# [Instructions for the task]
For the entries below, say how many lines hold the word "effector", with the number as the only reply.

# [Data]
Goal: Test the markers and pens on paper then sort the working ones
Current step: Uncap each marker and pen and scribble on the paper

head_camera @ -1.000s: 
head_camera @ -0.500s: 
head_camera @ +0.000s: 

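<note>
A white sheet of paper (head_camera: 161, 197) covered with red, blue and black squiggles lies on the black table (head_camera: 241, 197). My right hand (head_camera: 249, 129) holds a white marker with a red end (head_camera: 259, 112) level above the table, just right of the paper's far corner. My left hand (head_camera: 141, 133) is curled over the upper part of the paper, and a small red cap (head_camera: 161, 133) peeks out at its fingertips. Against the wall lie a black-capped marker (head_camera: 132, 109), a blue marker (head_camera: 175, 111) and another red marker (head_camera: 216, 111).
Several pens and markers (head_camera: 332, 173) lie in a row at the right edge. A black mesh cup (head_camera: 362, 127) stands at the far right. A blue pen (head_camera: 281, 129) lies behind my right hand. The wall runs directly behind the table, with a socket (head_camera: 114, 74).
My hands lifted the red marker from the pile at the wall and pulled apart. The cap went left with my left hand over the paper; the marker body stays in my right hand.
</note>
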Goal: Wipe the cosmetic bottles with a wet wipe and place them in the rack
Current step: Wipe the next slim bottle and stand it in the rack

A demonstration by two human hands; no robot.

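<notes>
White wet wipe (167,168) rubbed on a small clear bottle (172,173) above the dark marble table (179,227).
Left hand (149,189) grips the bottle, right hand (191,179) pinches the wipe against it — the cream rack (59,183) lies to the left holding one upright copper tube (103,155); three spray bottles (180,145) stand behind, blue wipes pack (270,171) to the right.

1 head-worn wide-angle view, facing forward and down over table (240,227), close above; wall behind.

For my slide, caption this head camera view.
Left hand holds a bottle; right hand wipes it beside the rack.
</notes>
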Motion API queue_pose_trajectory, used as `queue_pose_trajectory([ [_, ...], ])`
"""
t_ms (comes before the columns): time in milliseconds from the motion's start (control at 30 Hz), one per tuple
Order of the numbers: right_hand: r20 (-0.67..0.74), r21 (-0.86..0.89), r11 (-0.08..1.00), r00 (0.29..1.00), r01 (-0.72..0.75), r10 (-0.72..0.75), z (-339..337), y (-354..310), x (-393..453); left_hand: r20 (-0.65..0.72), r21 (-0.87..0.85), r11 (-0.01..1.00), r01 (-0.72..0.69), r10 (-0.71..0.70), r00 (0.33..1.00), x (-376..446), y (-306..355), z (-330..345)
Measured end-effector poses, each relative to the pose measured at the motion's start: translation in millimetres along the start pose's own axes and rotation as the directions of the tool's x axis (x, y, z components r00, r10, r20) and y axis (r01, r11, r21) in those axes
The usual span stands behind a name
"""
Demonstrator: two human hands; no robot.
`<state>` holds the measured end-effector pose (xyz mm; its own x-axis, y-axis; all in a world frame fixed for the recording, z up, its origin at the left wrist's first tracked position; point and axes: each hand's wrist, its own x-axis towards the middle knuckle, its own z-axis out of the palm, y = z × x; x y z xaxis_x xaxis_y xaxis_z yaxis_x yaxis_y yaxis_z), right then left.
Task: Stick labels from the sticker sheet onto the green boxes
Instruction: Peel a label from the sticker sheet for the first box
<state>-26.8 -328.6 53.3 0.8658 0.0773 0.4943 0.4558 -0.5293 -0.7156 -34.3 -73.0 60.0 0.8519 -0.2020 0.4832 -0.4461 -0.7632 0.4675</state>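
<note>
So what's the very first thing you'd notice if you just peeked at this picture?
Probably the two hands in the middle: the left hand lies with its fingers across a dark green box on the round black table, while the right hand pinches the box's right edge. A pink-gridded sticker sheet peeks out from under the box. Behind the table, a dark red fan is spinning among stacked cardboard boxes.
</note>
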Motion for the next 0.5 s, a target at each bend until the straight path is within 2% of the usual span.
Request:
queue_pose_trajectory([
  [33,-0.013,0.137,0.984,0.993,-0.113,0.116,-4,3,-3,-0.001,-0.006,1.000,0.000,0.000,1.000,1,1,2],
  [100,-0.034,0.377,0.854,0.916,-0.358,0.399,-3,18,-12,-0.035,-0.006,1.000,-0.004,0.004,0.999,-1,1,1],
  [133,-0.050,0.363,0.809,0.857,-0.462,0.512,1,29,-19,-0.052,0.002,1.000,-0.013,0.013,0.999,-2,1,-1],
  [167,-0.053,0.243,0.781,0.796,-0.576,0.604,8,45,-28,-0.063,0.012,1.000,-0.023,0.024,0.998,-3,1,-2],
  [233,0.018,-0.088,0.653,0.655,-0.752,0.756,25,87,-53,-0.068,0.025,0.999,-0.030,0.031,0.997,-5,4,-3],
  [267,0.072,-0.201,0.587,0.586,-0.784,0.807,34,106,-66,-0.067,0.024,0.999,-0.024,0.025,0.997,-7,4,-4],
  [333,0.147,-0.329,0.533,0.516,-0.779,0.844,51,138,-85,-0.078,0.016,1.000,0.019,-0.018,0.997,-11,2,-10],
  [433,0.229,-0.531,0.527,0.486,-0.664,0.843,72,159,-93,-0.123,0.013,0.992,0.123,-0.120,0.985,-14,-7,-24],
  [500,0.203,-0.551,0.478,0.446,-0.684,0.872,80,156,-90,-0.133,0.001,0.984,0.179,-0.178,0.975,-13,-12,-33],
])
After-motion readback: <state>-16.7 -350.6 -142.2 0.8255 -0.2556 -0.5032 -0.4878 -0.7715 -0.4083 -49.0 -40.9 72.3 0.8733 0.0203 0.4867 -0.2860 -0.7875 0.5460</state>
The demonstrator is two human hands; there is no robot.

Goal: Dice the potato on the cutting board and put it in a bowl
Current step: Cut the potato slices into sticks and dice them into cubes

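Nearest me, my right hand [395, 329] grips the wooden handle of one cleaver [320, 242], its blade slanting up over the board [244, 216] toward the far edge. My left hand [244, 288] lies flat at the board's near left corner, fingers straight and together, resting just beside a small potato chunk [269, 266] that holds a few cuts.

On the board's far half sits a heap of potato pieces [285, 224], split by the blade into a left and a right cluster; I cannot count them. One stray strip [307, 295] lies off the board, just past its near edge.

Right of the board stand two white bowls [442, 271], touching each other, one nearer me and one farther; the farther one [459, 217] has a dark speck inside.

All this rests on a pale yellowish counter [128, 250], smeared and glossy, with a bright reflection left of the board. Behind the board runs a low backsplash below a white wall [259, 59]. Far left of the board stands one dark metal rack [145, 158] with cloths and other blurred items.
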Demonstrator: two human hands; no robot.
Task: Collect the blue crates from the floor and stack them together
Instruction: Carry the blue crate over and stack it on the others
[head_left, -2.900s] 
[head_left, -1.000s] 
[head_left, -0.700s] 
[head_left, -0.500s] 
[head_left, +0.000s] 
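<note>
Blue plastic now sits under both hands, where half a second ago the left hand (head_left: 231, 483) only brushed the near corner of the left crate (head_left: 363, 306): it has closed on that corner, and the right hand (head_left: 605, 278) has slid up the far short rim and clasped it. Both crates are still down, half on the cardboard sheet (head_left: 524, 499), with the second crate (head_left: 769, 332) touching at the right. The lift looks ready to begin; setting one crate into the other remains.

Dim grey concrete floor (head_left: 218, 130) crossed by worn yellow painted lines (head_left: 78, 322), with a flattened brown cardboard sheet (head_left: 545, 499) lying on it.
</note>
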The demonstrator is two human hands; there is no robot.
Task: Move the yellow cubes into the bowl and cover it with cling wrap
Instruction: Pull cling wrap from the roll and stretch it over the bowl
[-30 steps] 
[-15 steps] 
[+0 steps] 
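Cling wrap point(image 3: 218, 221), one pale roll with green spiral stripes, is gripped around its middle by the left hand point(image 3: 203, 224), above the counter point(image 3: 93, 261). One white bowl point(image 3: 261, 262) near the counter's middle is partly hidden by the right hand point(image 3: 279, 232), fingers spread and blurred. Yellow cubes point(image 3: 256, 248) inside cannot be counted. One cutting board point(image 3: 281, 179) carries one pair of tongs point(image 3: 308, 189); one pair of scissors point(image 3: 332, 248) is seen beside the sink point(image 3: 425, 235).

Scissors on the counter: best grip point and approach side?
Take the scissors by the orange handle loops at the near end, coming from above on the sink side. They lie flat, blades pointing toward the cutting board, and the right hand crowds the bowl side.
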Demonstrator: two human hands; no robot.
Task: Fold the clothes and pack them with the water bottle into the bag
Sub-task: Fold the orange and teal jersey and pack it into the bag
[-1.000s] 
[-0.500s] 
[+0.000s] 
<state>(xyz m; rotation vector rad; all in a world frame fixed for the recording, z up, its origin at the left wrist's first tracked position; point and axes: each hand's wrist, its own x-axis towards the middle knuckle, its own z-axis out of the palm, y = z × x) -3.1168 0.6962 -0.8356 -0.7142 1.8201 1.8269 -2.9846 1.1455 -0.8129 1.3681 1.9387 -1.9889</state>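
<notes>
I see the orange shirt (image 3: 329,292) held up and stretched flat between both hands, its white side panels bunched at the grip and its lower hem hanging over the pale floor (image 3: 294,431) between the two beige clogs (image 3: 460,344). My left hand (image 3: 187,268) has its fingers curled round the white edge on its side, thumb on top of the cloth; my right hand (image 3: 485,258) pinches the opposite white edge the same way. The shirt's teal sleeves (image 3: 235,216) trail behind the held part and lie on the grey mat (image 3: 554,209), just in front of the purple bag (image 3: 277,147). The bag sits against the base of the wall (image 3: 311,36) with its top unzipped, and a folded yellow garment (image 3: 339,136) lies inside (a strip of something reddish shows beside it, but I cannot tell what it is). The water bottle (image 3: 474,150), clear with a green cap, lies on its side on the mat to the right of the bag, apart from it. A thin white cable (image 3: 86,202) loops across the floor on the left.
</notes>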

# [Answer for the task]
2